**Work item:**
Write out the listing exactly as it is given.

**Source material:**

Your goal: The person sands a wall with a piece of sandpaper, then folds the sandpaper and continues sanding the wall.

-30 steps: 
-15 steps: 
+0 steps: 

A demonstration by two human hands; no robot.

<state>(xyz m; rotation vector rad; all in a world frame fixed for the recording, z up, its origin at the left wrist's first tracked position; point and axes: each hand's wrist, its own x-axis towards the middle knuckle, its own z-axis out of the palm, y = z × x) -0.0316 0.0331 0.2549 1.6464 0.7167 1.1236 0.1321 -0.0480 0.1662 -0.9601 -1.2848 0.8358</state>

**Response area:**
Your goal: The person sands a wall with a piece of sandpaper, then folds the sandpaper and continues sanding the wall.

-30 steps: 
-15 steps: 
+0 steps: 

A demonstration by two human hands; no robot.

<state>(xyz m; rotation vector rad; all in a world frame fixed for the recording, z up, its origin at the left wrist's first tracked position; point and axes: each hand's wrist, its own x-axis towards the middle knuckle, its own z-axis out of the palm, y = z × x) -0.0316 0.0331 0.2549 1.6464 0.7167 1.1236 0.1321 -0.0480 0.1662 -0.9601 -1.2848 0.8358</state>

The exercise requires no further output.